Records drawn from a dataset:
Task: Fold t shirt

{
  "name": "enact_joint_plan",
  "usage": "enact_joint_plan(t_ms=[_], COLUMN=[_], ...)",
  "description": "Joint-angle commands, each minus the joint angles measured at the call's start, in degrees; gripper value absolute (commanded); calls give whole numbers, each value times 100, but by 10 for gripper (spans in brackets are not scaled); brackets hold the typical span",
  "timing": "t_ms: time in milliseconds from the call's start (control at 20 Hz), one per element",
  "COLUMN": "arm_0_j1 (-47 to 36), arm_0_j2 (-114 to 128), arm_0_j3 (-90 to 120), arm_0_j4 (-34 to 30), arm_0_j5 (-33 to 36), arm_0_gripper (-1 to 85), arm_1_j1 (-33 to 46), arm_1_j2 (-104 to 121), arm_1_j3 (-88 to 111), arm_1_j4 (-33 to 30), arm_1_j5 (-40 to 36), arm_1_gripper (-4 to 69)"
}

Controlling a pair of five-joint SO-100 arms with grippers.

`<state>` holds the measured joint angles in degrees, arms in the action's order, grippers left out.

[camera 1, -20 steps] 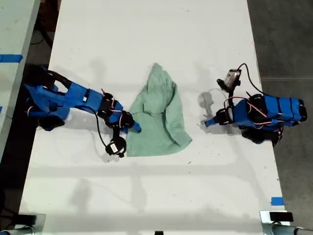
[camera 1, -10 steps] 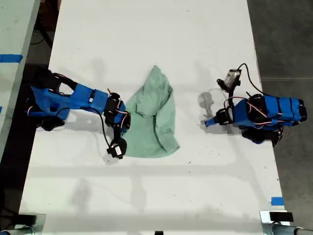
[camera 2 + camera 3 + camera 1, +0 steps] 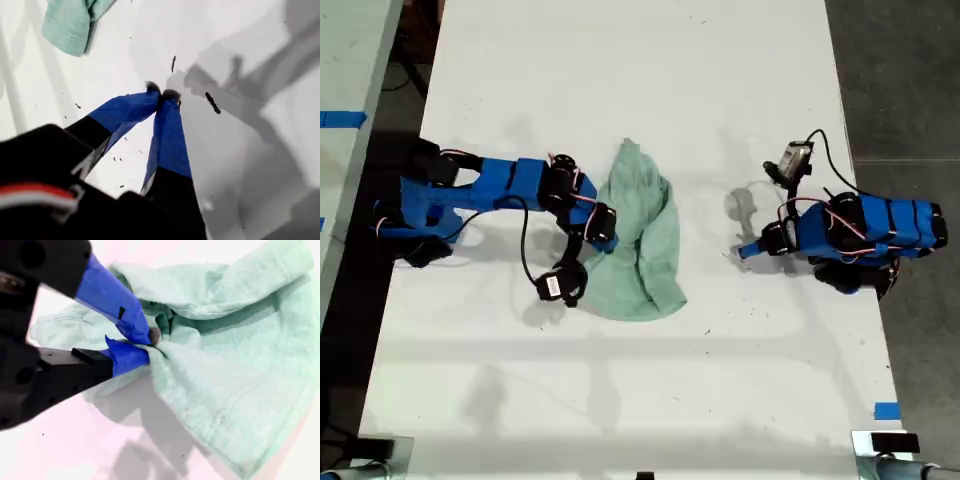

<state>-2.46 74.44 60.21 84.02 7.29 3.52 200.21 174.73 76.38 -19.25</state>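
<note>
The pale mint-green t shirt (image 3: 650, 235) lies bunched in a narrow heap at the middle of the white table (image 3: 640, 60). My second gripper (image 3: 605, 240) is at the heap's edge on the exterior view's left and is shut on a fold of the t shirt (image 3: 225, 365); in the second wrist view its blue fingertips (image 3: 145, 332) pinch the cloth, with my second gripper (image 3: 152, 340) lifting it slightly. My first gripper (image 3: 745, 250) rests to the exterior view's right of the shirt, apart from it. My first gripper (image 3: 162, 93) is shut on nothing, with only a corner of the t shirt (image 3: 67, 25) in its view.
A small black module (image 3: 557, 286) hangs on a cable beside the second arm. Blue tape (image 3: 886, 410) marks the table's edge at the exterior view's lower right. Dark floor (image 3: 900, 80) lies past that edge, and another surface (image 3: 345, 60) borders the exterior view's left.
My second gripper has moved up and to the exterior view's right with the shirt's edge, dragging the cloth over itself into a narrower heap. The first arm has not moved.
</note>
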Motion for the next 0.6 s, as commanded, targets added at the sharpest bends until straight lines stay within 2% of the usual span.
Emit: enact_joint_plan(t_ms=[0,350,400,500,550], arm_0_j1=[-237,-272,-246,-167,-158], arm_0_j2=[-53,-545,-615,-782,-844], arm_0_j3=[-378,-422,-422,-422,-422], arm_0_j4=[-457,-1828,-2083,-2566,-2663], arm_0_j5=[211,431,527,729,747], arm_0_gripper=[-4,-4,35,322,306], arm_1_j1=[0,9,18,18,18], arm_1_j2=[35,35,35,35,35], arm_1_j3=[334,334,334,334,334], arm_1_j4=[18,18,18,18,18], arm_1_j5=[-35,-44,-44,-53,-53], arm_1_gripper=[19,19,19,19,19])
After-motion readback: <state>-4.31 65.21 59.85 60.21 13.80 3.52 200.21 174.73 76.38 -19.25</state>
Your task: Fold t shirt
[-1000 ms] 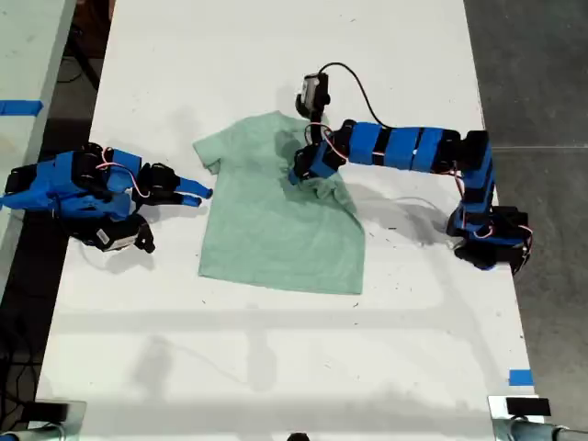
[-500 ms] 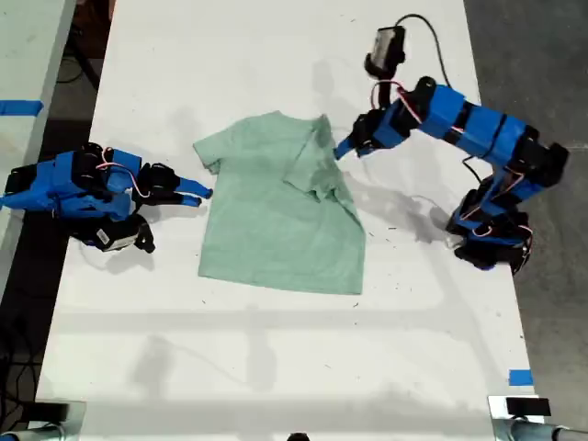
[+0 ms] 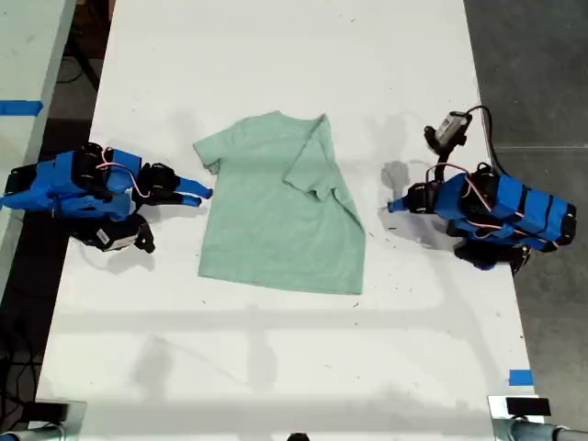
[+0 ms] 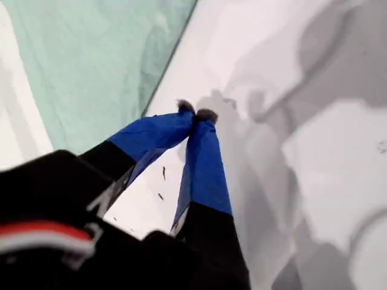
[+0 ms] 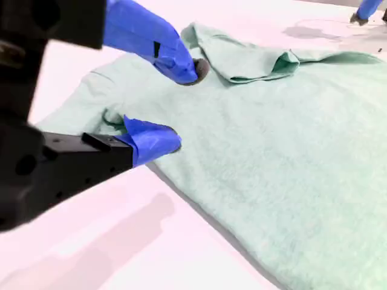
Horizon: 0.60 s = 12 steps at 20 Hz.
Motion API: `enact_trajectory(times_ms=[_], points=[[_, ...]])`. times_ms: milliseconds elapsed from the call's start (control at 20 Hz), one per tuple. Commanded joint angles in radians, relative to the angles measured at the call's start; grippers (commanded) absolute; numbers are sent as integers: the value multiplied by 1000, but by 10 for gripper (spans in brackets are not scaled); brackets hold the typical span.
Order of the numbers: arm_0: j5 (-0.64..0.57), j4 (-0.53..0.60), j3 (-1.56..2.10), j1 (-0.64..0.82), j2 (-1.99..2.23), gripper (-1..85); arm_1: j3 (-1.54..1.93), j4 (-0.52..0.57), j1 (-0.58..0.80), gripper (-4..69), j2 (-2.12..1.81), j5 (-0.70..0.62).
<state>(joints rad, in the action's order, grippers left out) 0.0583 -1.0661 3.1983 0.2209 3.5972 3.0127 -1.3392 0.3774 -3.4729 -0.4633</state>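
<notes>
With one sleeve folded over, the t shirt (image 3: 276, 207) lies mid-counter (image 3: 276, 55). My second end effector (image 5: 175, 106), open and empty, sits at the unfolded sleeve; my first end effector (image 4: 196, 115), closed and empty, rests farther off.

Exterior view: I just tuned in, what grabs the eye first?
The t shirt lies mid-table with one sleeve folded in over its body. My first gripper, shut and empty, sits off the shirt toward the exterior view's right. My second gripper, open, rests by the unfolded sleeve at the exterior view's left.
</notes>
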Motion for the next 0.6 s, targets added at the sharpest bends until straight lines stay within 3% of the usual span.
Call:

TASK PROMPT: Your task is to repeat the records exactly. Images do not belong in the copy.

SOLUTION TO THIS EXERCISE:
Task: Fold t shirt

{
  "name": "enact_joint_plan",
  "usage": "enact_joint_plan(t_ms=[_], COLUMN=[_], ...)",
  "description": "Joint-angle commands, each minus the joint angles measured at the call's start, in degrees; gripper value absolute (commanded); calls give whole numbers, each value times 100, but by 10 for gripper (spans in brackets are not scaled); brackets hold the typical span",
  "timing": "t_ms: time in milliseconds from the call's start (control at 20 Hz), one per element",
  "COLUMN": "arm_0_j1 (-47 to 36), arm_0_j2 (-114 to 128), arm_0_j3 (-90 to 120), arm_0_j4 (-34 to 30), arm_0_j5 (-33 to 36), arm_0_gripper (-1 to 85), arm_1_j1 (-33 to 46), arm_1_j2 (-104 to 121), arm_1_j3 (-88 to 111), arm_1_j4 (-33 to 30), arm_1_j5 (-40 to 36), arm_1_gripper (-4 to 69)"
}

Controlling a pair of five-joint SO-100 arms with grippers.

`<state>` holds the measured joint angles in degrees, arms in the action's order, grippers left out.

[camera 1, -20 steps] 
[camera 1, -10 steps] 
[camera 2 + camera 3 + camera 1, +0 steps] 

<state>-2.46 74.44 60.21 84.02 7.29 3.52 200.21 174.73 76.38 -19.25</state>
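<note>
The pale mint-green t shirt (image 3: 650, 235) lies bunched in a narrow heap at the middle of the white table (image 3: 640, 60). My second gripper (image 3: 605, 240) is at the heap's edge on the exterior view's left and is shut on a fold of the t shirt (image 3: 225, 365); in the second wrist view its blue fingertips (image 3: 145, 332) pinch the cloth, with my second gripper (image 3: 152, 340) lifting it slightly. My first gripper (image 3: 745, 250) rests to the exterior view's right of the shirt, apart from it. My first gripper (image 3: 162, 93) is shut on nothing, with only a corner of the t shirt (image 3: 67, 25) in its view.
A small black module (image 3: 557, 286) hangs on a cable beside the second arm. Blue tape (image 3: 886, 410) marks the table's edge at the exterior view's lower right. Dark floor (image 3: 900, 80) lies past that edge, and another surface (image 3: 345, 60) borders the exterior view's left.
My second gripper has moved up and to the exterior view's right with the shirt's edge, dragging the cloth over itself into a narrower heap. The first arm has not moved.
</note>
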Motion for the next 0.6 s, as commanded, targets added at the sharpest bends until straight lines stay within 2% of the usual span.
Emit: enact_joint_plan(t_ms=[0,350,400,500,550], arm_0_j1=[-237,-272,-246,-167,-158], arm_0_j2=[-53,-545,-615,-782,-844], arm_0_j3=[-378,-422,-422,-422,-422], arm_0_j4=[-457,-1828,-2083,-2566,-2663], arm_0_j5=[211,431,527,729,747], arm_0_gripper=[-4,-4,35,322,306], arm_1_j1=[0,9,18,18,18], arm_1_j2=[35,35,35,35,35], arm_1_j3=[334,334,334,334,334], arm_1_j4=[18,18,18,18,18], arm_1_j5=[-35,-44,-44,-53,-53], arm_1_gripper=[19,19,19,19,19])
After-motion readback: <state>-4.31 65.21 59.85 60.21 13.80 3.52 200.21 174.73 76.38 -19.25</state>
Your task: Fold t shirt
[-1000 ms] 
[-500 ms] 
[+0 ms] 
[+0 ms] 
[+0 ms] 
Horizon: 0.60 s = 12 steps at 20 Hz.
Motion API: `enact_trajectory(times_ms=[_], points=[[_, ...]])`. times_ms: milliseconds elapsed from the call's start (control at 20 Hz), one per tuple. Commanded joint angles in radians, relative to the angles measured at the call's start; grippers (commanded) absolute; numbers are sent as integers: the value multiplied by 1000, but by 10 for gripper (spans in brackets are not scaled); brackets hold the typical span.
Order of the numbers: arm_0: j5 (-0.64..0.57), j4 (-0.53..0.60), j3 (-1.56..2.10), j1 (-0.64..0.82), j2 (-1.99..2.23), gripper (-1..85); arm_1: j3 (-1.54..1.93), j4 (-0.52..0.57), j1 (-0.58..0.80), gripper (-4..69), j2 (-2.12..1.81), j5 (-0.70..0.62).
<state>(joints rad, in the action's order, grippers left out) 0.0583 -1.0661 3.1983 0.2209 3.5972 3.0127 -1.3392 0.3774 -3.4729 -0.4633</state>
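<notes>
With one sleeve folded over, the t shirt (image 3: 276, 207) lies mid-counter (image 3: 276, 55). My second end effector (image 5: 175, 106), open and empty, sits at the unfolded sleeve; my first end effector (image 4: 196, 115), closed and empty, rests farther off.

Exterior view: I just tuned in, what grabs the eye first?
The t shirt lies mid-table with one sleeve folded in over its body. My first gripper, shut and empty, sits off the shirt toward the exterior view's right. My second gripper, open, rests by the unfolded sleeve at the exterior view's left.
</notes>
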Motion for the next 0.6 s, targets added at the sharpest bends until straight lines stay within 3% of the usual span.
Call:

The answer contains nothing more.